The novel flashes forward several years. As a 14-year-old high school freshman, the narrator entertains the possibility of rekindling his now-faded friendship with Josh after bumping into Josh’s attractive sister, Veronica. On his way to a movie date with Veronica, the narrator is stalked by a car whose driver isn’t clearly visible to him. Although the date goes well, the narrator is unnerved to see the car in the parking lot. Later, a car slams into Veronica while the narrator steps away, nearly killing her.
At the hospital, Veronica reveals to the narrator that Josh ran away two years earlier, leaving a note to explain his disappearance. Veronica and the narrator maintain a relationship through text, eventually declaring their love for one another. When Veronica asks to meet the narrator for another movie date, he’s thrilled. However, she never shows up, and the narrator soon learns that Veronica died after his last visit to the hospital. Her phone was missing ever since the night the car hit her. Hundreds of pictures were sent from Veronica’s phone to the narrator’s, but his phone couldn’t receive the pictures, so he wasn’t aware that someone else had her phone.
As an adult, the narrator recalls that his friendship with Josh became strained after their search for Boxes. The last time he saw Josh was at his 12th birthday party, during which Josh explained that he no longer wanted to spend time with the narrator because the narrator “left.” Although Josh refused a replacement walkie-talkie so that he and the narrator could stay in touch, he promised to give the narrator a birthday gift.

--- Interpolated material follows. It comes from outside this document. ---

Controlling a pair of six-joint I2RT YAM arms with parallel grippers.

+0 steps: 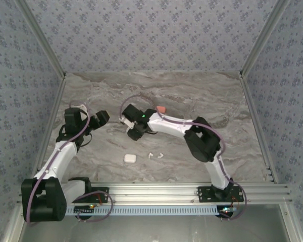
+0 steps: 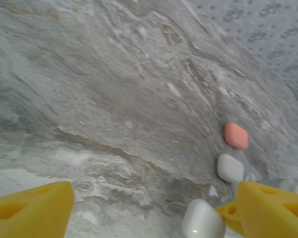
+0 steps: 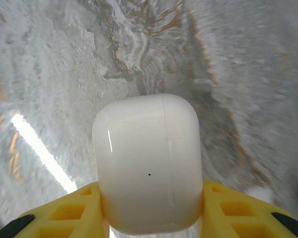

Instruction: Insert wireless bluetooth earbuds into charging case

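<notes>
Earbuds point(image 1: 151, 155), two white ones, are lying loose near the table's point(image 1: 202, 96) front edge, beside a loose white case point(image 1: 130, 158). The right gripper's point(image 3: 150, 210) fingers are clamping a second white case point(image 3: 148, 163); the left gripper's point(image 2: 154, 213) fingers are standing apart.

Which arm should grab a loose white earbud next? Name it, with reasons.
Left, likely: the left end effector is open and empty; the right end effector clamps the white rounded plastic case. The white stemmed earbuds lie loose between the arms.

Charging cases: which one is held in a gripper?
The white case clamped in the right gripper; the orange case and the other white case lie loose on the table.
</notes>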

The narrator tries to piece together the gaps in his memory by consulting his mother. Learning the truth from her causes a strain in their relationship since it becomes clear that the narrator’s mother was hiding the truth to protect him and preserve her own emotional stability.
The narrator’s mother reveals that after Veronica’s death, Josh and Veronica’s father was hired to level a lot in the woods. He discovered a pit in the earth, which was a crypt containing the corpses of Josh and his abductor. Josh’s father called the narrator’s mother to help him remove Josh’s body from that of the other man, whom neither of them recognized from their network in the local town community. Once she arrived, the narrator’s mother found evidence tying Josh’s abductor to the narrator’s pen pal: Pinned to Josh’s shirt were a photo of the narrator and a drawing of the pen pal with the narrator. When the narrator’s mother reveals that they also found a map in Josh’s pocket, the narrator realizes that Josh’s birthday gift was a complete version of the map they set out to create.
Trying to understand why Josh was killed, the narrator realizes that the night he woke up in the woods, his pen pal attempted to abduct him. When he escaped, the pen pal settled on Josh, who closely resembled the narrator. The narrator realizes that his mother never told Josh’s parents about the traumatic events of the narrator’s childhood. Filled with guilt, the narrator endures the burden that knowing the truth about what happened will never lead to justice. He regrets befriending Josh because it led to his and Veronica’s deaths. He ends the novel memorializing their friendship.